--- START ---
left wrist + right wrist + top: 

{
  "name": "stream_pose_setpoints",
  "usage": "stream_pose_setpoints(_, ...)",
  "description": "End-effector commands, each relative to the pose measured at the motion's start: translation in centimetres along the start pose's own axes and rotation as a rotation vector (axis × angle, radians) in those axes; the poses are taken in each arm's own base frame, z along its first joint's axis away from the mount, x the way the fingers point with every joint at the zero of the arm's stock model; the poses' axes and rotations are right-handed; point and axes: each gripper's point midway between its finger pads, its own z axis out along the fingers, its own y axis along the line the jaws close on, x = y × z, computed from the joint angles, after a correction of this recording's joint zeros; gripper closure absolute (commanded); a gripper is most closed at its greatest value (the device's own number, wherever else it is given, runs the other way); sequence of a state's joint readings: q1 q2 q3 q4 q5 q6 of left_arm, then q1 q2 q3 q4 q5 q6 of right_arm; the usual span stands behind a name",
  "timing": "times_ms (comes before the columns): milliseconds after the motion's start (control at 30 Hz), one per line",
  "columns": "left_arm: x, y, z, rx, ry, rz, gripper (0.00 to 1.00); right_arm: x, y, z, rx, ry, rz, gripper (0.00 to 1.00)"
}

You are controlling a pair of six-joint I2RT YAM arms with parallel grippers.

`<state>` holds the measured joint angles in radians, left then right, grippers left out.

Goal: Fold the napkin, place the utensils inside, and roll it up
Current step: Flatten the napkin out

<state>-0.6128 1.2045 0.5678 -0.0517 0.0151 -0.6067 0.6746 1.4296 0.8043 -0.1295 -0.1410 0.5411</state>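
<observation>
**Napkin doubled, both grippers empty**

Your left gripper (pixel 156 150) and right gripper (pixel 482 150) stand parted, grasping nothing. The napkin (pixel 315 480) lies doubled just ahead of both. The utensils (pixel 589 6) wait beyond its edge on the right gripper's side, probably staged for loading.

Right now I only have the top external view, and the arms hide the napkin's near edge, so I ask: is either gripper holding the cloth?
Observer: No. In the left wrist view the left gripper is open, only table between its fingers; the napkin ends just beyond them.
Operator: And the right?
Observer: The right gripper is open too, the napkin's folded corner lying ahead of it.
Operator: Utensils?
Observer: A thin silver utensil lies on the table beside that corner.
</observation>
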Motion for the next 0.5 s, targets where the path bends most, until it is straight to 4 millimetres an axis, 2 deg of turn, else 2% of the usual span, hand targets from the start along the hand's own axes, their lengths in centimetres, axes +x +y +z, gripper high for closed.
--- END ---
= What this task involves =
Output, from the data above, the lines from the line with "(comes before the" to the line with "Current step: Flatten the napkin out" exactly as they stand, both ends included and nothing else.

= Reply to the exercise =
  "timing": "times_ms (comes before the columns): milliseconds after the motion's start (control at 30 Hz), one per line",
  "columns": "left_arm: x, y, z, rx, ry, rz, gripper (0.00 to 1.00); right_arm: x, y, z, rx, ry, rz, gripper (0.00 to 1.00)"
}

You are controlling a pair of six-joint I2RT YAM arms with parallel grippers.

`<state>` holds the measured joint angles in radians, left then right, grippers left out.

Goal: Fold the napkin, place the utensils inside, and roll it up
Current step: Flatten the napkin out

This exercise requires no additional output.